Pedro Manuel é o nome de um homem anónimo que surgiu não há muito tempo à
superfície do planeta, um homem sem substância (o que não é exactamente o mesmo
que o “homem sem qualidades”, de Musil, que era ao mesmo tempo um conjunto de
qualidades sem homem). É um representante perfeito da pequena burguesia
planetária que herdou o mundo e da qual um eminente filósofo disse que ela era
a forma sob a qual a humanidade vai ao encontro da sua destruição. Esta pequena
burguesia, na realidade, não é uma classe, é apenas uma massa. Enquanto
governante ao mais alto nível, é legítimo pedir-lhe contas sobre o seu passado,
mas exigir tal coisa ao Pedro Manuel é completamente inadequado: ele não tem mais
espessura do que aquela que o confina a um eterno presente. E há-de morrer como
alguém que nada aprendeu, em que o “não quero nada, não sei nada e não tenho
nada”, muito embora pareça coincidir com um altíssimo conceito de pobreza, de
amplitude metafísica, que vem da Idade Média, do Mestre Eckhart, corresponde
antes à miséria do Nada que se mascara.
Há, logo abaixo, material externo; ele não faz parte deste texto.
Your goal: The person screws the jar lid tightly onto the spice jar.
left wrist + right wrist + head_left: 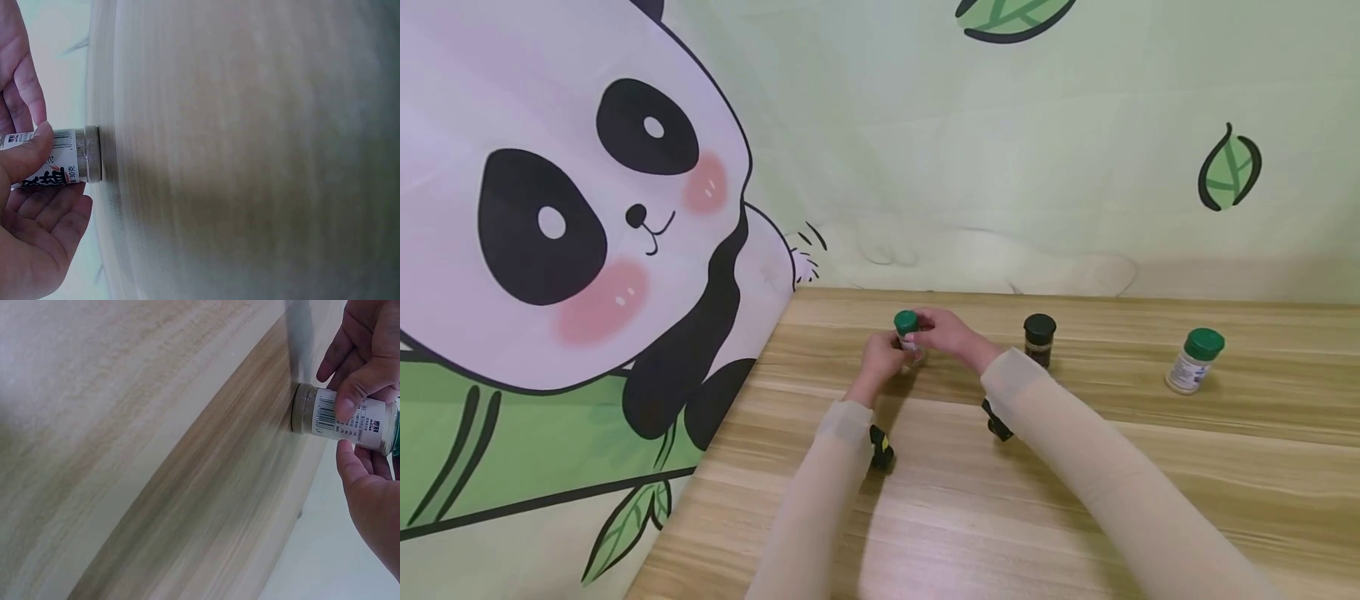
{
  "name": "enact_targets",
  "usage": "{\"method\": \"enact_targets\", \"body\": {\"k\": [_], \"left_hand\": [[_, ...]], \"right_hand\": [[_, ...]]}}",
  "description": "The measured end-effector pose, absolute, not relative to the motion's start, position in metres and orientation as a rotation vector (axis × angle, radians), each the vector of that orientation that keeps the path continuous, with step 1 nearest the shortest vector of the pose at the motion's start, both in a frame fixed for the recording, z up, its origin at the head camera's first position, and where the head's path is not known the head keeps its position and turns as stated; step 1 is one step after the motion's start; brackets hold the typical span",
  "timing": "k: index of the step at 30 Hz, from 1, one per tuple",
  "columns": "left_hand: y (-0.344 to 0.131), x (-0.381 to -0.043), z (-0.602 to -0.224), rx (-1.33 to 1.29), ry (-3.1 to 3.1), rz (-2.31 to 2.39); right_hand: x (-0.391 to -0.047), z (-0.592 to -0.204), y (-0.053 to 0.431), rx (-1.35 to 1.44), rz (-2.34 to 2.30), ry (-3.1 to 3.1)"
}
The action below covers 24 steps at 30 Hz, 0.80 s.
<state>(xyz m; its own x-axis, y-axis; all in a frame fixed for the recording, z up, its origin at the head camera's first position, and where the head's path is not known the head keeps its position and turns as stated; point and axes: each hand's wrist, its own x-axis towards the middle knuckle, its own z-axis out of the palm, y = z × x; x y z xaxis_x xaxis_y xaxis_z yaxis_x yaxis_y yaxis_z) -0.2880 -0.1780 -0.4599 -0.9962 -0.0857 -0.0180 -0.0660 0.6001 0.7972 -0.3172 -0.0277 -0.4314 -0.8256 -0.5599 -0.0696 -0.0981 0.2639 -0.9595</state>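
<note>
In the head view, a small seasoning jar [907, 333] with a green cap stands upright between both hands. My left hand [881, 357] grips its body, with the thumb laid across the printed label [65, 150] and the fingers behind. My right hand [951, 332] holds the upper part from the other side, its thumb and fingers around the jar just below the cap; the cap partly hides those fingers. The jar's clear base [304, 409] is right at the wooden tabletop in both wrist views.
A black-capped jar [1039, 337] stands right of the hands, partly hidden by the right sleeve [1097, 467]. Farther right is another green-capped jar [1195, 362]. Behind the wooden table [955, 517] hangs a pale green backdrop [1000, 167] with a printed panda [677, 275].
</note>
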Motion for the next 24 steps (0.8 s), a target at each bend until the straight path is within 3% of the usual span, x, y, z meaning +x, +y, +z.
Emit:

É uma fantasmagórica vacuidade que traz
consigo uma única mensagem: nada nos pode defender da trivialidade, da
proliferação daninha de Pedros Manueis. A condição política de onde eles
emergem é destituída de toda a grandeza, incaracterística, triste como a carne
e sem sinais luminosos que assinalem o nosso horizonte. O contrário desta
condição, o homem que devemos opor ao Pedro Manuel, não é aquele que foi tantas
vezes solicitado pelo culto dos heróis e que vem para se erguer acima dos
outros, para os guiar. A nova pobreza de que o Pedro Manuel é o nome não deve
ser erradicada em nome de nostálgicas grandezas, a única coisa que devemos
exigir é não sermos espoliados pelo Nada e determinados pela condição póstuma
do último homem, que infelizmente não encarnou apenas no Pedro Manuel. Pedro
Manuel é nome de legião e Massamá é o espaço interior do mundo.